The immediate scheme is for a single line that, starting on the brow of the hill by the East Brighton Golf Club, will end at a point some 80 yards behind Roedean College grounds. This particular piece of ground has-been chosen because it corresponds in contour to the line the railway will have to take should a projected scheme for carrying the railway under the Thames at Woolwich will be carried out. The Ministry of Transport required some demonstration of the capabilities not the line,and they approved this site on the East Brighton Estate as suitable for the experiment.

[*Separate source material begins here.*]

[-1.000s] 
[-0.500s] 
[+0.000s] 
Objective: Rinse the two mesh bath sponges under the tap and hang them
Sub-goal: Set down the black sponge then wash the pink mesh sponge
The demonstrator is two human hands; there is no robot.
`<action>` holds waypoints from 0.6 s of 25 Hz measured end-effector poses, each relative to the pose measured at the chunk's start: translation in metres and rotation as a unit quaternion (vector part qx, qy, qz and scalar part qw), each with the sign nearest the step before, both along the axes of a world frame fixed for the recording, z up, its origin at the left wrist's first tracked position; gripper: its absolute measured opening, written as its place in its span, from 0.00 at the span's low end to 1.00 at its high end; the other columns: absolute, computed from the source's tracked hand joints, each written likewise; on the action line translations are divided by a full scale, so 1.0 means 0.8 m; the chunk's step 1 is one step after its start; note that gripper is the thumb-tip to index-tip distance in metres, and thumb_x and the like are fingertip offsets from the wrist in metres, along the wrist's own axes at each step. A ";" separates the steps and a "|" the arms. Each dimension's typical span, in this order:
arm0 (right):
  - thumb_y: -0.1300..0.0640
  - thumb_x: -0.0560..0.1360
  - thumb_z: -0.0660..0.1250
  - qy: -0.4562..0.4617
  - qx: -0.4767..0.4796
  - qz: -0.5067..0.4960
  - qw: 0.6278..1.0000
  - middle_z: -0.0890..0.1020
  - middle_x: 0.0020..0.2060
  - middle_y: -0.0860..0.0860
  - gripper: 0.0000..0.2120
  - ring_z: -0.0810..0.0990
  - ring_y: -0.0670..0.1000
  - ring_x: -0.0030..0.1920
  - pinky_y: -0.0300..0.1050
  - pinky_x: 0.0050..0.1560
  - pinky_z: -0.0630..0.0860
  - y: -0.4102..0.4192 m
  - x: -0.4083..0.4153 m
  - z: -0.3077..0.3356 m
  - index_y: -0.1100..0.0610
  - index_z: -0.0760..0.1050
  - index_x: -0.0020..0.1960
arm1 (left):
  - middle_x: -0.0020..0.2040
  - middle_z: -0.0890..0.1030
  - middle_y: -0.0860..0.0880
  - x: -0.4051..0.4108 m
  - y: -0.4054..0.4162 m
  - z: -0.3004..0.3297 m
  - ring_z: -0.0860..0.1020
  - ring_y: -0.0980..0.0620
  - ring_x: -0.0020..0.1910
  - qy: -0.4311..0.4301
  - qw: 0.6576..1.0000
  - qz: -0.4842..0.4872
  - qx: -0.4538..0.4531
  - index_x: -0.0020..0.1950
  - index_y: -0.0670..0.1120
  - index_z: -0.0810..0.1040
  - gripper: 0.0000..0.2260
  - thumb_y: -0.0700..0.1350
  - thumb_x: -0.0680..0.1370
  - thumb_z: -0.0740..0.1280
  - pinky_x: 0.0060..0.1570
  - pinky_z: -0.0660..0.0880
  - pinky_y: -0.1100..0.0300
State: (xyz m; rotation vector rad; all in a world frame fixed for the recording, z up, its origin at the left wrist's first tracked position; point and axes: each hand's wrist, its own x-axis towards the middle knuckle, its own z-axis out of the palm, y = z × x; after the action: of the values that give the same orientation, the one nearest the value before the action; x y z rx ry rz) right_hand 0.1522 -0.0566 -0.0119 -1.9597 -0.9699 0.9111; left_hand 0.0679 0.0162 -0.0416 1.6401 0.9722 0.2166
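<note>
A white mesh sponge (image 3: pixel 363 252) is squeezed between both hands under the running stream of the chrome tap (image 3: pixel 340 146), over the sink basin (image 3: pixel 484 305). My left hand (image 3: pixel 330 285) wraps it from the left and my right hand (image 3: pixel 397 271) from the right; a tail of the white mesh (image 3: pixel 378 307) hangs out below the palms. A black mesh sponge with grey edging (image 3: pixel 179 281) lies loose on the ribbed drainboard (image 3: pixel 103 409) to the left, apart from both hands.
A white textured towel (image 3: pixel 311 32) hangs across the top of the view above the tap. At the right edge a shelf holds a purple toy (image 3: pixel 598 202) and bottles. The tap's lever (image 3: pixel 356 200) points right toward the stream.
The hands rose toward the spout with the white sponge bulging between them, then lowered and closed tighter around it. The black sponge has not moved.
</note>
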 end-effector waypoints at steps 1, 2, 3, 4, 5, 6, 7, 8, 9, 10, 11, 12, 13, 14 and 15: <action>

Mr. Kearney tells the Herald that this experimental line is only the beginning of a larger scheme for making a railway on his principle from Brighton to Newhaven. The plans show arrangements for a tunnel somewhere under Richmond hill, opening out to the south of Brighton Parish Church. Mr. Kearney confesses that it may be a very long before he will get the powers to carry the railway right into Brighton. But he does hope to bring it close to the town, and so make the journey from Brighton to Newhaven a matter of a few minutes.
The system, it should be understood, is peculiarly well adapted to a hilly country like that between here and Newhaven, working as it does on a switchback principle.
The great obstacle at present is Roedean College.
The Herald questioned Mr. Kearney closely as to the possible objections to this railway. He was emphatic that there can be no objections on the score of either sight, sound, or smell. The railway is a long thin line that will not be conspicuous on the downs. Worked by electricity, it's power station will be small and noiseless, with no smoke or smell. The trains will run practically silently.
"Miss Lawrence," he said, "admits all this. Her objection is simply and solely to having any intrusion on the privacy of " her downs." I told her that the railway would not be half such a nuisance to the as the motor buses that run along the high road." I know" she answered, " but I object to the motor buses being there at all. I would stop them if I could."
Mr. Kearney assured us that he had endevoured to meet the wishes of Miss Lawrence in every way, including even an offer to put the railway on a site more remote from the school. But Miss Lawrence had been adamant, and had successfully brought powerful influence to bear that stopped the alternative scheme he suggested to her. So he could do nothing more than adhere to his scheme on the East Brighton Estate.
Mr. Kearney expressed himself as confident that when experiment has shown how free from objection the railway is, and what an immense boon it will be to Newhaven and Rottingdean, the the present predudices against it will disappear.